Dans le cycle de mes causeries sur l’attitude initiatique il m’a paru nécessaire d’examiner les possibilités particulières que présente l’époque actuelle pour un travail de réalisation spirituelle.
Les traditions orientales, comme vous le savez, considèrent chaque cycle humain comme un processus de dégénérescence qui conduit notre monde de l’état édénique à un état de matérialisation et d’aveuglement spirituel qui est appelé le Kali Yuga ou l’Âge sombre. Les anciennes traditions du monde occidental connaissaient également ce processus descendant et désignaient le dernier âge comme l’âge de fer. Les traditions orientales admettent que nous nous trouvons actuellement à la fin de cet âge ; les traditions occidentales auxquelles je viens de faire allusion n’ont plus de représentants pour nous donner leur opinion, mais elle serait certainement identique puisqu’on se trouvait déjà dans l’âge de fer à l’époque de Virgile et que l’enfant prophétisé par la quatrième Églogue, que cet enfant fût Jésus où l’un des fils du Proconsul Pollion, cet enfant, dis-je, n’a sûrement pas encore ramené l’époque idyllique annoncée par le chantre de l’Eneide.
Je ne vous annoncerai pas la prochaine fin d’un monde dont la date a été fixée tant de fois aussi bien par des visionnaires que par des hommes éminents et respectables et tant de fois démentie par les événements ; je me bornerai à constater l’état du monde tel qu’il est aujourd’hui et tel qu’on peut l’entrevoir en partant des données les plus scientifiques et des déductions les plus rationnelles.

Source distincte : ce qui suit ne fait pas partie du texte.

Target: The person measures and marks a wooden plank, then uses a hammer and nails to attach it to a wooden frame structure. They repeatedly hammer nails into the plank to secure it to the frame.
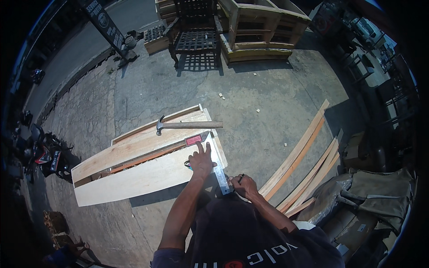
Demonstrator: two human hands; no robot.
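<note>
A carpenter's square with a metal blade and a pink-red handle lies across the end of a pale wooden panel. My left hand presses down beside the blade, fingers spread. Near the blade's close end, my right hand is closed around a thin dark pencil-like marker. A claw hammer rests on the boards beyond my left hand. Partly hidden by that hand is a small teal and black object, its kind unclear.
Long wood strips lie on the concrete at the right, near cardboard and folded covers. A dark chair frame and a large wooden frame stand at the far side. A motorcycle is at the left.
</note>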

L’attitude de l’homme devant le monde a varié suivant les temps et les lieux. Pour parler de ce qui nous est le moins mal connu, l’homme occidental du moyen âge considérait ce monde, le monde déchu, comme une « branloire pérenne », c’est-à-dire comme un état d’instabilité perpétuelle au sein duquel on ne pouvait trouver aucune sécurité, où les lois naturelles n’étaient pas rigoureusement fixées puisqu’elles pouvaient toujours subir l’interférence de mondes supérieurs ou inférieurs au monde humain, où, par suite, il était impossible de prévoir par les seules facultés humaines. Dans un tel monde, l’homme ne pouvait placer sa confiance dans rien d’humain et c’était en Dieu seul qu’elle reposait. L’élaboration de la science moderne, sa vulgarisation progressive changèrent complètement l’attitude de l’homme occidental. Les lois naturelles, réduites à celles du monde corporel, lui apparurent comme fixes et rigoureuses, les miracles et les prestiges diaboliques étant peu à peu relégués au rang des fables ou n’étant plus admis que d’une façon purement théorique et relégués dans le passé. II devenait dès lors possible de prévoir avec certitude, d’utiliser les forces naturelles et de rechercher les moyens de se garantir de ce qu’elles peuvent présenter de redoutable pour l’homme. L’homme occidental commença dès lors à placer sa confiance et sa sécurité dans sa science, c’est-à-dire dans sa raison, c’est-à-dire en lui-même. La croyance dans un principe supérieur subsista dans une large mesure d’abord, dans une mesure plus restreinte ensuite, mais d’une manière toute abstraite, et l’homme occidental se considéra en fait comme le maître souverain d’un monde que Dieu lui aurait abandonné.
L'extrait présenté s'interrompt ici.